Dataset records:
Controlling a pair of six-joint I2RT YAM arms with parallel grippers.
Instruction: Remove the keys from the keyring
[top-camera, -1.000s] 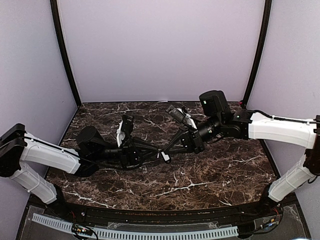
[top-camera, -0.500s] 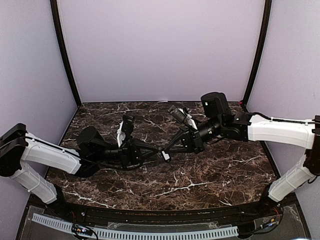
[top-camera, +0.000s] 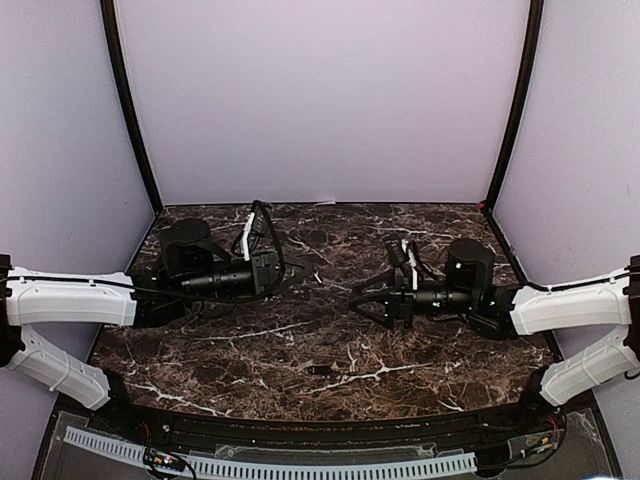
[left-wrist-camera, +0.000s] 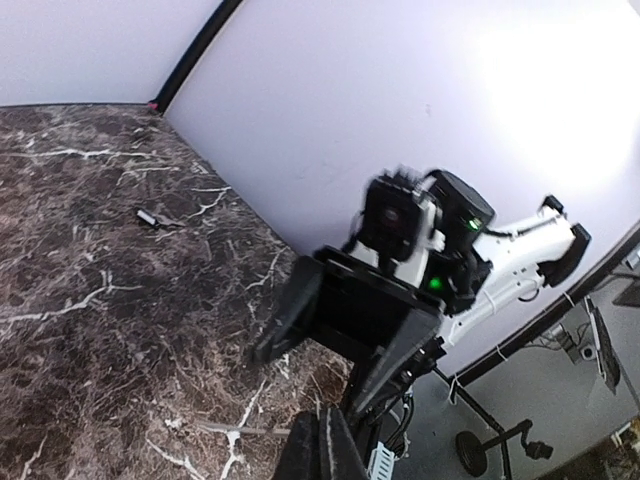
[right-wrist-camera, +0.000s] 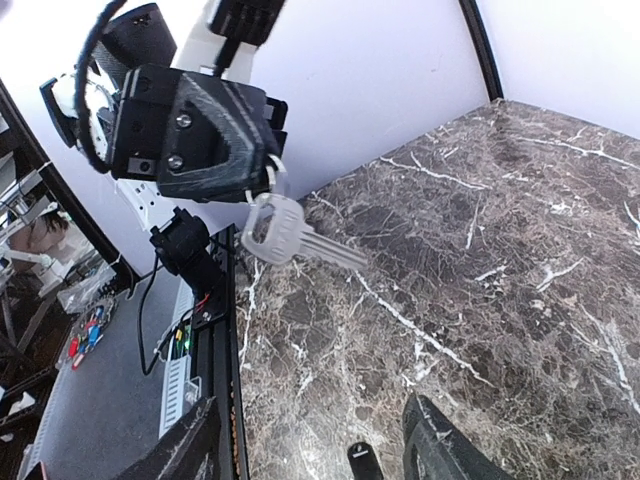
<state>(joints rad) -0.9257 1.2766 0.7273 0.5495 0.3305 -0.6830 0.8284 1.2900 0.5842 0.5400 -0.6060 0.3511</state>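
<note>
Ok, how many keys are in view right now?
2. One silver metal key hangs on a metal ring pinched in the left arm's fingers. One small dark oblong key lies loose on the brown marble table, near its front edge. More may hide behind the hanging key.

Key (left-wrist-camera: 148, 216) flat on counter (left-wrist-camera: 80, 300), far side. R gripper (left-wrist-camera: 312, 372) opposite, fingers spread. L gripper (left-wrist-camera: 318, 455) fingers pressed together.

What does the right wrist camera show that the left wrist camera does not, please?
Only the right wrist view: a silver key dangling on a ring from the shut left pincer. Only the left wrist view: the open right pincer head-on, and a small dark piece lying on the table. Both: brown marble table, pale wall.
</note>
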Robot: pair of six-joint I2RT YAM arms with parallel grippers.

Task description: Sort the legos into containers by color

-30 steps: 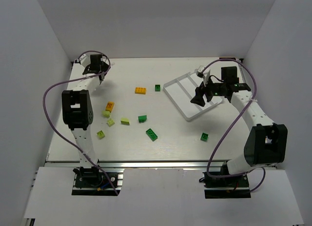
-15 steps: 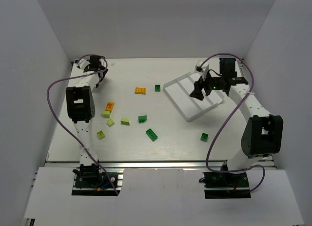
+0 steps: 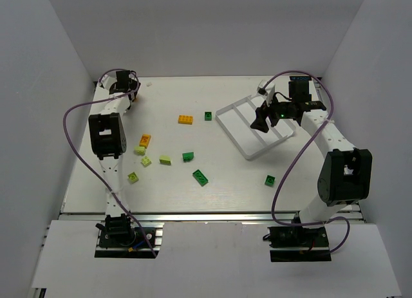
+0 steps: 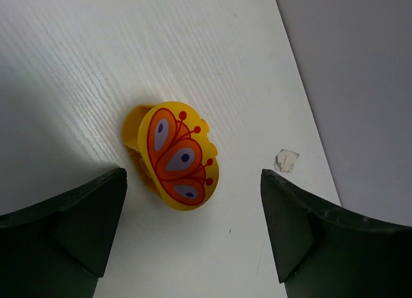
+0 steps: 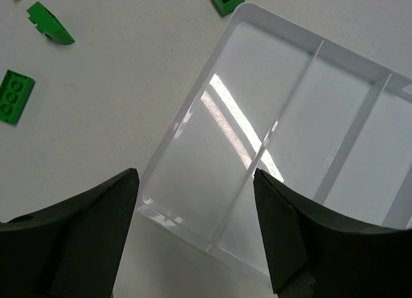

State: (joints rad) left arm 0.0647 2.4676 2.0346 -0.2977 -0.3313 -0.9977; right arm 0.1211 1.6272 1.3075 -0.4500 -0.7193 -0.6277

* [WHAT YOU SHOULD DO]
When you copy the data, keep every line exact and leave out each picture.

* [ANSWER SECTION]
Controlling a pair of six-joint I2RT YAM arms with parallel grippers.
Instruction: Remove the keys from the keyring
[top-camera, -1.000s] 
[top-camera, -0.500s] 
[top-camera, +0.000s] 
[left-wrist-camera, +0.000s] 
[right-wrist-camera, +0.000s] 
<state>(joints rad) -0.9257 1.2766 0.7273 0.5495 0.3305 -0.6830 0.8284 1.2900 0.5842 0.5400 -0.6060 0.3511</state>
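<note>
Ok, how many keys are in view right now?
2. One silver metal key hangs on a metal ring pinched in the left arm's fingers. One small dark oblong key lies loose on the brown marble table, near its front edge. More may hide behind the hanging key.

Key (left-wrist-camera: 148, 216) flat on counter (left-wrist-camera: 80, 300), far side. R gripper (left-wrist-camera: 312, 372) opposite, fingers spread. L gripper (left-wrist-camera: 318, 455) fingers pressed together.

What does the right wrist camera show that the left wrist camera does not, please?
Only the right wrist view: a silver key dangling on a ring from the shut left pincer. Only the left wrist view: the open right pincer head-on, and a small dark piece lying on the table. Both: brown marble table, pale wall.
</note>
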Robot: pair of six-joint I2RT YAM arms with parallel grippers.

Task description: Sort the legos into containers by color

-30 steps: 
-15 steps: 
+0 steps: 
+0 steps: 
+0 steps: 

State: (joints rad) left arm 0.0647 2.4676 2.0346 -0.2977 -0.3313 -0.9977; right arm 0.1211 1.6272 1.3075 -0.4500 -0.7193 -0.6277

Here the answer is complete.